● WHAT TO WORK ON:
Set down nothing but the lines from the one containing "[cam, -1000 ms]" to the final line of the material, exactly as written, and drop the pictures.

----- DATA EXCERPT

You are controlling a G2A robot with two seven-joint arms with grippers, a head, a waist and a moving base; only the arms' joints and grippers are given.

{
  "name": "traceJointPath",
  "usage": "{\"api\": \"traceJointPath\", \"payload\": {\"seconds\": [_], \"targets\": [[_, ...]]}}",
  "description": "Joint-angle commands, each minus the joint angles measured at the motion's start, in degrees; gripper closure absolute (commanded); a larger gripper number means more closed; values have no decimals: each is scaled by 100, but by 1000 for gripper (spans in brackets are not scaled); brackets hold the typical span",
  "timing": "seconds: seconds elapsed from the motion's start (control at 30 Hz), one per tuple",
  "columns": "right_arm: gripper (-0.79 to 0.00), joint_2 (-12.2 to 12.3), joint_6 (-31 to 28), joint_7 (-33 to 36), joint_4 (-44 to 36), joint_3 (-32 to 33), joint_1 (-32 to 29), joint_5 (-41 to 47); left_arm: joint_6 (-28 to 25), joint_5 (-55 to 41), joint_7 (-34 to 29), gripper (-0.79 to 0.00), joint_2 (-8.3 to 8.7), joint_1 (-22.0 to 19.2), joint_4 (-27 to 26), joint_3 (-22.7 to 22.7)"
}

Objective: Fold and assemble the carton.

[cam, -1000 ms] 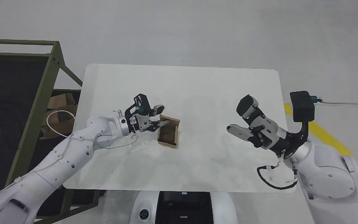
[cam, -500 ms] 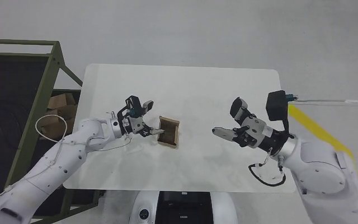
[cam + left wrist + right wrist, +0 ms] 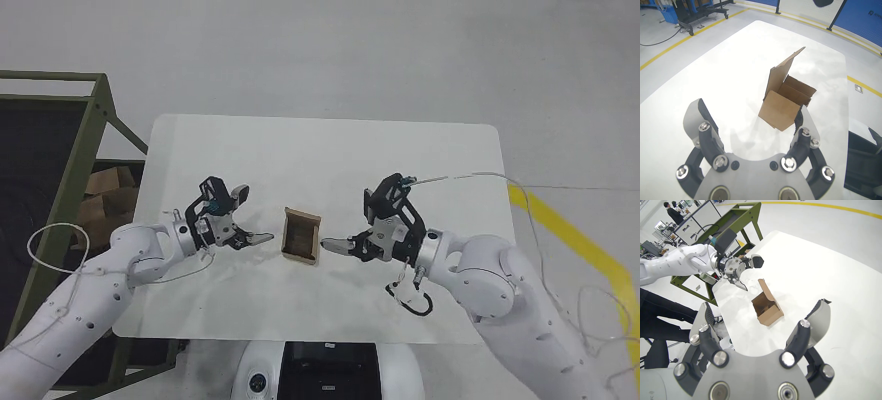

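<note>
A: Table (image 3: 400, 160) first. White. Carton (image 3: 301, 236) on its near half, about mid-width, between the two arms.

B: Carton's attitude?

A: Sits on its base, mouth up. One tall flap (image 3: 778, 75) stands upright on the far edge, hinge running roughly left to right. No other flap stands as high. Footprint reads near square from above, so I cannot call a long axis.

B: Grippers?

A: Left gripper (image 3: 252, 214) is just left of the carton, jaws spread wide, nothing held. Right gripper (image 3: 352, 220) is just right of it, also spread and empty. Both point inward at the carton. From above, neither seems to touch it.

B: Which is nearer?

A: The right by a shade, I judge. One fingertip sits just beside the right wall.

B: And the flap?

A: On the far side of both. Folding it probably means reaching its far face and pushing it toward the near side.
</note>
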Motion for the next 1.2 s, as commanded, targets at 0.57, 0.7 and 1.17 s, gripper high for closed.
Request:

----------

● ANSWER:
[cam, -1000 ms] 
[cam, -500 ms] 
[cam + left wrist + right wrist, +0 ms] 

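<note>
A: Table (image 3: 400, 160) first. White. Carton (image 3: 301, 236) on its near half, about mid-width, between the two arms.

B: Carton's attitude?

A: Sits on its base, mouth up. One tall flap (image 3: 778, 75) stands upright on the far edge, hinge running roughly left to right. No other flap stands as high. Footprint reads near square from above, so I cannot call a long axis.

B: Grippers?

A: Left gripper (image 3: 252, 214) is just left of the carton, jaws spread wide, nothing held. Right gripper (image 3: 352, 220) is just right of it, also spread and empty. Both point inward at the carton. From above, neither seems to touch it.

B: Which is nearer?

A: The right by a shade, I judge. One fingertip sits just beside the right wall.

B: And the flap?

A: On the far side of both. Folding it probably means reaching its far face and pushing it toward the near side.
</note>
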Motion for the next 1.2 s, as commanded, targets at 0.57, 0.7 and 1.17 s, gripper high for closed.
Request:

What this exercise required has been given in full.